Miss Raeburn bade her guest farewell, with a dignity which her small person could sometimes assume, not unbecomingly. Lady Winterbourne held the girl's hand a little, looked her out of countenance, and insisted on her promising again to come to Winterbourne Park the following Tuesday. Then Lord Maxwell, with old-fashioned politeness, made Marcella take his arm through the hall.
"You must come and see us again," he said smiling; "though we are such belated old Tories, we are not so bad as we sound."
And under cover of his mild banter he fixed a penetrating attentive look upon her. Flushed and embarrassed! Had it indeed been done already? or would Aldous settle it on this walk? To judge from his manner and hers, the thing was going with rapidity. Well, well, there was nothing for it but to hope for the best.
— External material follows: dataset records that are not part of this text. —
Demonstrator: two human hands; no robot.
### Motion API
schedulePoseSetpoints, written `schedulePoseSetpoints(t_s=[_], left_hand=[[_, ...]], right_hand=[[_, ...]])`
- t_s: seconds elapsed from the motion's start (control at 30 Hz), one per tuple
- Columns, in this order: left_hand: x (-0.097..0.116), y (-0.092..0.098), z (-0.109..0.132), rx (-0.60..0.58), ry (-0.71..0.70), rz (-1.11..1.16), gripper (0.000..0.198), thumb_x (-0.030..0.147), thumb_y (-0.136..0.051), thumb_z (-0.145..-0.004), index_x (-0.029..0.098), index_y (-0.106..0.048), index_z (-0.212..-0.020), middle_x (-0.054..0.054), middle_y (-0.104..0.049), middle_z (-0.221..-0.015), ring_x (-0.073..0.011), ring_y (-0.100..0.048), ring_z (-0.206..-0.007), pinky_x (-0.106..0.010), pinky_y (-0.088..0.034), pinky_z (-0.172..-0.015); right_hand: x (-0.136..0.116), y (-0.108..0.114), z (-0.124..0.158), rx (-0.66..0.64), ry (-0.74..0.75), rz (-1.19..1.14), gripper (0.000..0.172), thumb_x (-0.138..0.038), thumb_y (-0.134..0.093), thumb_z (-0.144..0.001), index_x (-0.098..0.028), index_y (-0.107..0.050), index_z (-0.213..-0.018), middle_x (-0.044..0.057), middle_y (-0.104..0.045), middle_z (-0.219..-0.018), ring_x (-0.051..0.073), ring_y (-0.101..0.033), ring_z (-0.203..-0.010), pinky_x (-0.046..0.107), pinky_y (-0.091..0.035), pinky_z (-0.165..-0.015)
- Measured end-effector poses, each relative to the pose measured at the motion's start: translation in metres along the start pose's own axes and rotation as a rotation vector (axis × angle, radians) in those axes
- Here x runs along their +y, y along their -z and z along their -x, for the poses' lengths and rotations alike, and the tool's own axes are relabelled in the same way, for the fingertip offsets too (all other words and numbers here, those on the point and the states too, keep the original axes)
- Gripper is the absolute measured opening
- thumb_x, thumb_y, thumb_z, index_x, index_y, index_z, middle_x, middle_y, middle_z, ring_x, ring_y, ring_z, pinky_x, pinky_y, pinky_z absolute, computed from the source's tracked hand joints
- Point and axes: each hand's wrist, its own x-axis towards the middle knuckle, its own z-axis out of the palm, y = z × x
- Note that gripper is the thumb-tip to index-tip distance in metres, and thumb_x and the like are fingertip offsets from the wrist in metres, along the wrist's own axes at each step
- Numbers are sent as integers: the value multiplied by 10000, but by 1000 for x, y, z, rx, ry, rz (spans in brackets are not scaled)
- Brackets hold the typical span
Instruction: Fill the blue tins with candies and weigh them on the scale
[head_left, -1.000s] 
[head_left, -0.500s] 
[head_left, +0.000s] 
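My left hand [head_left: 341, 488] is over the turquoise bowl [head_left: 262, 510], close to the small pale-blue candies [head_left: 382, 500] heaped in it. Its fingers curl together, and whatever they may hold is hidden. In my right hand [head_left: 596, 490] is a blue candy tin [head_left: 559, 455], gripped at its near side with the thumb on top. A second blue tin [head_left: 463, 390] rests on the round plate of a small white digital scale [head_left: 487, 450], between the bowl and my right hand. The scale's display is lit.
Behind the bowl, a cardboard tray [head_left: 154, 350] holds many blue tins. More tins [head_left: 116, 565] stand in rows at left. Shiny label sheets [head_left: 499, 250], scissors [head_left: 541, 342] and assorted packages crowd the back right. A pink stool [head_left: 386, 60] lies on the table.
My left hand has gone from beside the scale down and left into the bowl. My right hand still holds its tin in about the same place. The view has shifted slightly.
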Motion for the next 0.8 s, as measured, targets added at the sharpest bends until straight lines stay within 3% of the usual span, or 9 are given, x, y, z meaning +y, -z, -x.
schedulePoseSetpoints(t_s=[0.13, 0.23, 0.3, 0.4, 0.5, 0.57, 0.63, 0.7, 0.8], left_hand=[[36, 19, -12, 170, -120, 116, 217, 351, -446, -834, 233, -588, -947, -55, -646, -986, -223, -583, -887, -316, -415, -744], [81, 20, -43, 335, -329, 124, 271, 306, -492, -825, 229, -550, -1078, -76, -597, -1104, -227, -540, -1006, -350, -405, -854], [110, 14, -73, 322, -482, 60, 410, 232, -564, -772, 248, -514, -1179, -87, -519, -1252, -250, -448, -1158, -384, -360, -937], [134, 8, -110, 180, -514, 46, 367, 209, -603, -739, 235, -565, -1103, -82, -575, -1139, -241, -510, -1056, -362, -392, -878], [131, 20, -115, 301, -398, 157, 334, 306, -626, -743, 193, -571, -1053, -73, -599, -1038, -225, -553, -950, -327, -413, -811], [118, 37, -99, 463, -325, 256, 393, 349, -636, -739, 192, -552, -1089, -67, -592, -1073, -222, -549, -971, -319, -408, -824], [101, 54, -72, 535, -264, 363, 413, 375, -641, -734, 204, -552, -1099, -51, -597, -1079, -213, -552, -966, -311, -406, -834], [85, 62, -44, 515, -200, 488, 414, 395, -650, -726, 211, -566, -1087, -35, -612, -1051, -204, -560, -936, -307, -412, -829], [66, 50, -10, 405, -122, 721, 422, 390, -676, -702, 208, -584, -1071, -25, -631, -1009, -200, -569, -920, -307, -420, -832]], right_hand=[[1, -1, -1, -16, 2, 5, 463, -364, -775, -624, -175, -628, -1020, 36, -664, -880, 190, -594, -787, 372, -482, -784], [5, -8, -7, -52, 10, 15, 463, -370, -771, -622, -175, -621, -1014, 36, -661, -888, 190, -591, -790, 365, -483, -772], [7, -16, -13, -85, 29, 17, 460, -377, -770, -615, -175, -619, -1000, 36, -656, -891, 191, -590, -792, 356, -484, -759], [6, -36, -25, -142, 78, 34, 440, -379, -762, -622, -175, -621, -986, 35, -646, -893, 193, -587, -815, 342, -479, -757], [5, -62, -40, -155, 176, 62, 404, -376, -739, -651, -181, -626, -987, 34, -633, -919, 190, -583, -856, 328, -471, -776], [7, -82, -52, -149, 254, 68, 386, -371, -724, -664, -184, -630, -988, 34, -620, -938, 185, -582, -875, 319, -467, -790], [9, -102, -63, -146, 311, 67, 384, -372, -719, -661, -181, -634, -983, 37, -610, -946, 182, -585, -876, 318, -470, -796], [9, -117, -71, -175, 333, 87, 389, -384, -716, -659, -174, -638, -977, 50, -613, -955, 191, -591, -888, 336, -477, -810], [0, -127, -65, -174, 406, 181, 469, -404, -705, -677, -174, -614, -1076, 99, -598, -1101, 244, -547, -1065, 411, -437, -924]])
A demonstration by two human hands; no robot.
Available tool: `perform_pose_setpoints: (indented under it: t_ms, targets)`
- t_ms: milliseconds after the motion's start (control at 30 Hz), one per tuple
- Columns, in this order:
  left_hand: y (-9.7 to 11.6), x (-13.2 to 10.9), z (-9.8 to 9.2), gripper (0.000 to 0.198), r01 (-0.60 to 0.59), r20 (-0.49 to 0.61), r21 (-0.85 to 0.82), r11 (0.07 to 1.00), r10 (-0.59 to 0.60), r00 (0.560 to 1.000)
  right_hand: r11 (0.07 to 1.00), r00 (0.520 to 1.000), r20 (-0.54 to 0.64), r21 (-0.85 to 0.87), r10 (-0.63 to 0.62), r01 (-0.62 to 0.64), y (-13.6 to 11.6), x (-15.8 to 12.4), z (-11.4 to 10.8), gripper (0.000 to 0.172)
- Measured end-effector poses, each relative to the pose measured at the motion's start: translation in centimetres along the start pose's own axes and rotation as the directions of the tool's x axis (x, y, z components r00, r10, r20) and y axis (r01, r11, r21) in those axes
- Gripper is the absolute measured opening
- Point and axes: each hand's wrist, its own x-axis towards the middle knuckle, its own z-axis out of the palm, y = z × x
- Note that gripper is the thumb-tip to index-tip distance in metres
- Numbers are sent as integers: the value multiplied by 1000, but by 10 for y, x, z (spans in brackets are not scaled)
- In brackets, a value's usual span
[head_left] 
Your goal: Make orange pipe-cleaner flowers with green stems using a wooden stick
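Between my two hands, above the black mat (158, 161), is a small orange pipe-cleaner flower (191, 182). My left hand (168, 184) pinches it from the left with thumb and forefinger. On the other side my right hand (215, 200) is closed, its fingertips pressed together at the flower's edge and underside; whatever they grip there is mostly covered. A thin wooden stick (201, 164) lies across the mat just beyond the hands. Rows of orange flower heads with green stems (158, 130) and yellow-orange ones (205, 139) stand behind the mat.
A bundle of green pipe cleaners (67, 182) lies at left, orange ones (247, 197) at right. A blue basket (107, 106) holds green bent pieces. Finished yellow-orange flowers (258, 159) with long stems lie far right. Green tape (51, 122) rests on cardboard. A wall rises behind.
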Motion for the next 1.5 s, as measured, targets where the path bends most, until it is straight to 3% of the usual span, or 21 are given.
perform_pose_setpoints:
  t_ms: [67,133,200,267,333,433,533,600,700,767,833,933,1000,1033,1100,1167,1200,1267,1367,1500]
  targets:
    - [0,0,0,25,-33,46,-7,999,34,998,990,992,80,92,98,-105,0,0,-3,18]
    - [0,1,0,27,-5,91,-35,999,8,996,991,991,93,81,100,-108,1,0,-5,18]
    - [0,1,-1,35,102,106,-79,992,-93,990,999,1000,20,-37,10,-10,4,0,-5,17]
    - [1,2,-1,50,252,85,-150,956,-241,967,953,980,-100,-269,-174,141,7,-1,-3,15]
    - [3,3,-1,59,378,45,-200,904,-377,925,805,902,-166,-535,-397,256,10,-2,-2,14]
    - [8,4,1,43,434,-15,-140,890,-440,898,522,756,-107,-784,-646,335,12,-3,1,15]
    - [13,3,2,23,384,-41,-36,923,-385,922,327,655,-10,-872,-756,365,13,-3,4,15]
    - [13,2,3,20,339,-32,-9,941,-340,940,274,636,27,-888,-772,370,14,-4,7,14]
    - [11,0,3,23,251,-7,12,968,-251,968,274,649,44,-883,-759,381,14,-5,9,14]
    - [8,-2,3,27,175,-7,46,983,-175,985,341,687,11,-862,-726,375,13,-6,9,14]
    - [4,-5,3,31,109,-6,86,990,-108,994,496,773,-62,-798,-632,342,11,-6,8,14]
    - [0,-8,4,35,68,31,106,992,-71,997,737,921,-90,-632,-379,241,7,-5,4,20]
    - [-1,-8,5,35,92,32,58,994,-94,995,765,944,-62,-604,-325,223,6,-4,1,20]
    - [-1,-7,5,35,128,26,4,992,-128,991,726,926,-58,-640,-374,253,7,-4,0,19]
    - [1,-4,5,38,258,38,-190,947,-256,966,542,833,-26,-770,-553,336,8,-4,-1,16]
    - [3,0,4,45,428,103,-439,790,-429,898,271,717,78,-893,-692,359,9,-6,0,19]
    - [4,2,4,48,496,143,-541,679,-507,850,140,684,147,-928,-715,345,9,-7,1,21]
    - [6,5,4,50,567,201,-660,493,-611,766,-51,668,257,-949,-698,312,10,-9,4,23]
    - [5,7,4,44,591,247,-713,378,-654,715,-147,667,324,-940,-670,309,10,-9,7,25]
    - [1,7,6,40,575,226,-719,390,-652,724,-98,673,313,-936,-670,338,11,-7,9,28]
On their way through the hall she stopped him, her hand still in his arm. Aldous was in front, at the door, looking for a light shawl she had brought with her.
"I should like to thank you," she said shyly, "about the Hurds. It will be very kind of you and Mr. Raeburn to find them work."
Lord Maxwell was pleased; and with the usual unfair advantage of beauty her eyes and curving lips gave her little advance a charm infinitely beyond what any plainer woman could have commanded.
"Oh, don't thank me!" he said cheerily. "Thank Aldous. He does all that kind of thing. And if in your good works you want any help we can give, ask it, my dear young lady. My old comrade's grand-daughter will always find friends in this house."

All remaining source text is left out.